What is needed here is an exact copy of every entry.

-- Opening Marker --

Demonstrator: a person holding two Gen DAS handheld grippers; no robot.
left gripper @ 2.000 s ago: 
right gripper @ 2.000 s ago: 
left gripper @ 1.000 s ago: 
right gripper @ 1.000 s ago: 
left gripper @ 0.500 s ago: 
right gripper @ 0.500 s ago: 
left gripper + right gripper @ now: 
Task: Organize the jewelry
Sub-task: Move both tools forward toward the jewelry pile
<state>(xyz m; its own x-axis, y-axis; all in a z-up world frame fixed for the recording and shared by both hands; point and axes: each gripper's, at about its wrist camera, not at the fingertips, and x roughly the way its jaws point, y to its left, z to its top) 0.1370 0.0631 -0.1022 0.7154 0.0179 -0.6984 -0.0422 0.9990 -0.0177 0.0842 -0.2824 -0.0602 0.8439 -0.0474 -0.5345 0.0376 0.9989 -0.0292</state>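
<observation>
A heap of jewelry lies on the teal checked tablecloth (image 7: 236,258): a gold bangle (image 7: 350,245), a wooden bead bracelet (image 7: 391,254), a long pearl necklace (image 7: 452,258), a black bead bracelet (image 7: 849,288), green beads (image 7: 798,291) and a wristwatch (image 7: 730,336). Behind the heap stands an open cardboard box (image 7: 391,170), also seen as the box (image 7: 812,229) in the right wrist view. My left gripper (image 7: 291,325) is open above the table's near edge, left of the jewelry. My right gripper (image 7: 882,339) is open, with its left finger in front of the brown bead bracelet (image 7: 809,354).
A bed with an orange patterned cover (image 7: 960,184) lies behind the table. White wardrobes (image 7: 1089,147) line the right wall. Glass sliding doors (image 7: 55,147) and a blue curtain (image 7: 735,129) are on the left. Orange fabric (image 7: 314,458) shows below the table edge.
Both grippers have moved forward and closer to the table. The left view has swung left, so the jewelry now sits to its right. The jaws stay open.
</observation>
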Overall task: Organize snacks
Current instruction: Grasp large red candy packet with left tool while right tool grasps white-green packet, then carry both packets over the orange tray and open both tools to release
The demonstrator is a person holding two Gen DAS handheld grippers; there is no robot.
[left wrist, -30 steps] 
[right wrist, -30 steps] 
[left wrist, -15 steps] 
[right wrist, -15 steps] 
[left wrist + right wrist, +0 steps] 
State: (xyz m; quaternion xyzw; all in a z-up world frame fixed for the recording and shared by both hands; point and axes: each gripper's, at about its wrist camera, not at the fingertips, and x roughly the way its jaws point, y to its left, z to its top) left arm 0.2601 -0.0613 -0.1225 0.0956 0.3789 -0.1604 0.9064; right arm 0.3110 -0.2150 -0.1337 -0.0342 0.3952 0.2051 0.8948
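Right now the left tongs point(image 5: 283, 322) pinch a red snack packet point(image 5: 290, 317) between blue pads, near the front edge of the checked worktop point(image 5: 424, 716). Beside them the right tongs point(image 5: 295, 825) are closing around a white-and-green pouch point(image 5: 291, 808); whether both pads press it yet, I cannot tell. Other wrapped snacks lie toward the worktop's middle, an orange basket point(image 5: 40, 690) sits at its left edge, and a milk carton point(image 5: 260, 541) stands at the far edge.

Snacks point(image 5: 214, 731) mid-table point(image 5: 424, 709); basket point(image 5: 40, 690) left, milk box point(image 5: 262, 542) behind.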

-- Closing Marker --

_EXERCISE SOLUTION_
Demonstrator: a person holding two Gen DAS handheld grippers; no robot.
left gripper @ 2.000 s ago: 
right gripper @ 2.000 s ago: 
left gripper @ 1.000 s ago: 
right gripper @ 1.000 s ago: 
left gripper @ 0.500 s ago: 
right gripper @ 0.500 s ago: 
left gripper + right gripper @ now: 
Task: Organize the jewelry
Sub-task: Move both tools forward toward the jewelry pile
<state>(xyz m; its own x-axis, y-axis; all in a z-up world frame fixed for the recording and shared by both hands; point and axes: each gripper's, at about its wrist camera, not at the fingertips, and x roughly the way its jaws point, y to its left, z to its top) 0.1370 0.0631 -0.1022 0.7154 0.0179 -0.6984 -0.0422 0.9990 -0.0177 0.0842 -0.2824 -0.0602 0.8439 -0.0474 -0.5345 0.0376 0.9989 -0.0292</state>
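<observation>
A heap of jewelry lies on the teal checked tablecloth (image 7: 236,258): a gold bangle (image 7: 350,245), a wooden bead bracelet (image 7: 391,254), a long pearl necklace (image 7: 452,258), a black bead bracelet (image 7: 849,288), green beads (image 7: 798,291) and a wristwatch (image 7: 730,336). Behind the heap stands an open cardboard box (image 7: 391,170), also seen as the box (image 7: 812,229) in the right wrist view. My left gripper (image 7: 291,325) is open above the table's near edge, left of the jewelry. My right gripper (image 7: 882,339) is open, with its left finger in front of the brown bead bracelet (image 7: 809,354).
A bed with an orange patterned cover (image 7: 960,184) lies behind the table. White wardrobes (image 7: 1089,147) line the right wall. Glass sliding doors (image 7: 55,147) and a blue curtain (image 7: 735,129) are on the left. Orange fabric (image 7: 314,458) shows below the table edge.
Both grippers have moved forward and closer to the table. The left view has swung left, so the jewelry now sits to its right. The jaws stay open.
</observation>
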Overall task: Organize snacks
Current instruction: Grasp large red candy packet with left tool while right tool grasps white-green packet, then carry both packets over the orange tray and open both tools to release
The demonstrator is a person holding two Gen DAS handheld grippers; there is no robot.
[left wrist, -30 steps] 
[right wrist, -30 steps] 
[left wrist, -15 steps] 
[right wrist, -15 steps] 
[left wrist + right wrist, +0 steps] 
State: (xyz m; quaternion xyzw; all in a z-up world frame fixed for the recording and shared by both hands; point and axes: each gripper's, at about its wrist camera, not at the fingertips, and x roughly the way its jaws point, y to its left, z to its top) left arm 0.2601 -0.0613 -0.1225 0.0956 0.3789 -0.1604 0.9064; right arm 0.3110 -0.2150 -0.1337 -0.0342 0.3952 0.2051 0.8948
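Right now the left tongs point(image 5: 283, 322) pinch a red snack packet point(image 5: 290, 317) between blue pads, near the front edge of the checked worktop point(image 5: 424, 716). Beside them the right tongs point(image 5: 295, 825) are closing around a white-and-green pouch point(image 5: 291, 808); whether both pads press it yet, I cannot tell. Other wrapped snacks lie toward the worktop's middle, an orange basket point(image 5: 40, 690) sits at its left edge, and a milk carton point(image 5: 260, 541) stands at the far edge.

Snacks point(image 5: 214, 731) mid-table point(image 5: 424, 709); basket point(image 5: 40, 690) left, milk box point(image 5: 262, 542) behind.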

Nothing remains to add to the answer.